The bull-necked host---apparently he has shed his lefty sidekick/punching bag, whose name escapes us at the moment---had assembled a panel of guests to discuss the great issues of the day. One was a grumpy, forlorn apparatchik from the Bush White House whose name also was not committed to our memory. The second was a chirpy young gal who once had something to do with an entity called “Rock the Vote” but now labored as a “Democratic consultant,” according to the crawler at the bottom of our screen, and was apparently on hand for some fake stab at “balance.” The third---and we shit you not, to paraphrase Jack Parr, one of the pioneers of the TV talk-show racket---was a gentleman who sported some ersatz nautical outfit (with epaulets, we believe) and was introduced as the “Glenlivet Man.” We did not catch the explanation for the Glenlivet Man’s presence; perhaps it was some jolly in-joke, but it seemed to be nothing special, just everyday business on the Hannity show. (Dave Garroway, another early talk-show pioneer, once had a garrulous chimpanzee for a co-host, and if we’re not mistaken this little man-monkey enjoyed the occasional Pall Mall or Lucky Strike, although we could be confusing him with some other cigarette-smoking chimp from the 1950s. We’re pretty sure, though, that this chimp died and went to hell many years ago, thus explaining his regrettable absence from the Hannity panel.)
But we had no time to ponder the mysteries of tobacco-inhaling chimps or why an epaulet-bedecked representative of a French-owned manufacturer of single-malt Scotch whiskey was on an alleged public-affairs show---we could only shrug when our wife walked into the room and asked, “Why does he have the Glenlivet Man on?”--- because the host was outraged---outraged, we say! What had left him in this visibly agitated state was, of course, our president, who while preening and pirouetting in France had made the wholly truthful but not exactly novel observation that America has, “at times,” been “arrogant,” not to mention “dismissive” and “derisive” toward the rest of the world. This apparently struck some deep, dissonant chord in Sr.
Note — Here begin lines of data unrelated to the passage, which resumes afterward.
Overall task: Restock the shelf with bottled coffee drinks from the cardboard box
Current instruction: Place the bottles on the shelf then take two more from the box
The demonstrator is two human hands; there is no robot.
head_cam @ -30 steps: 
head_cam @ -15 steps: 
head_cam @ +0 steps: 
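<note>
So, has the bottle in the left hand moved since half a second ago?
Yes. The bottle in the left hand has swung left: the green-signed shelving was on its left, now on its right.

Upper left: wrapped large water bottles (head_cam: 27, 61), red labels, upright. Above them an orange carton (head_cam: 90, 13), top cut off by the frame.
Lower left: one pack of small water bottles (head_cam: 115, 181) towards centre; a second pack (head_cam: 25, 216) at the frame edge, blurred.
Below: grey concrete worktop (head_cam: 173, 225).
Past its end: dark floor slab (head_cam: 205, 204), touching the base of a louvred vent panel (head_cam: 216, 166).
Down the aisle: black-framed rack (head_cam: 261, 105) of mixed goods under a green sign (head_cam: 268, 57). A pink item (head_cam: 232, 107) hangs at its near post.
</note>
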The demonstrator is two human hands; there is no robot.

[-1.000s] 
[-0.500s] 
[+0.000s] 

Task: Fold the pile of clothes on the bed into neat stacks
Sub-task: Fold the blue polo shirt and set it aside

Hannity, who did not address the rest of the sentence that Obama spoke, the "on the other hand" wherein the president chided our European cousins for their reflexive, “casual” anti-Americanism (our president now strikes us as a man who likes to turn it every which way but loose).
Perhaps listening to the entire sentence would have sorely taxed the Hannity attention span. The voluble host was so worked up---and this, we’d imagine, is indeed everyday business on Hannity, at least since Nov. 4---you would have thought that Obama had proclaimed that he, Paul, George and Ringo were more popular than Jesus. Hannity professed to not understand how our president could make such a statement, could even conceive in his wildest fantasy that America might be "arrogant," and, displaying his wide-ranging knowledge of matters historical, invoked “Hitler” and “Stalin” and somebody else as examples of the evil that our president does not recognize but which he, Sean Hannity, most assuredly does and is fully equipped, intellectually and otherwise, to deal with.
At that point we were finally roused to change the channel, thus we have no way of knowing whether one of Hannity’s guests, perhaps the dapper Glenlivet Man, piped up to argue that, yes, Americans have been arrogant and dismissive, most recently as we’ve pursued with blood and uncountable wealth “the presumptuous notion that [we] are called upon to tutor Muslims in matters related to freedom and the proper relationship between politics and religion.” That’s Andrew Bacevich, a retired Army colonel, Vietnam veteran and Boston U history professor, in his 2008 book The Limits of Power: The End of American Exceptionalism, a terse, cogent argument---although probably far too long for Sean Hannity---that for 30-plus years America has underwritten its unsustainable “empire of consumption” at home by staking an unsustainable empire abroad.
Bacevich, whose son was killed in Iraq two years ago, is a conservative, but he’s not the kind of conservative that Hannity would recognize. We await that day that we might flip on the TV and see Andrew Bacevich explaining the ramifications of American arrogance to Sean Hannity, perhaps on a evening when the Glenlivet Man is attending to other chores.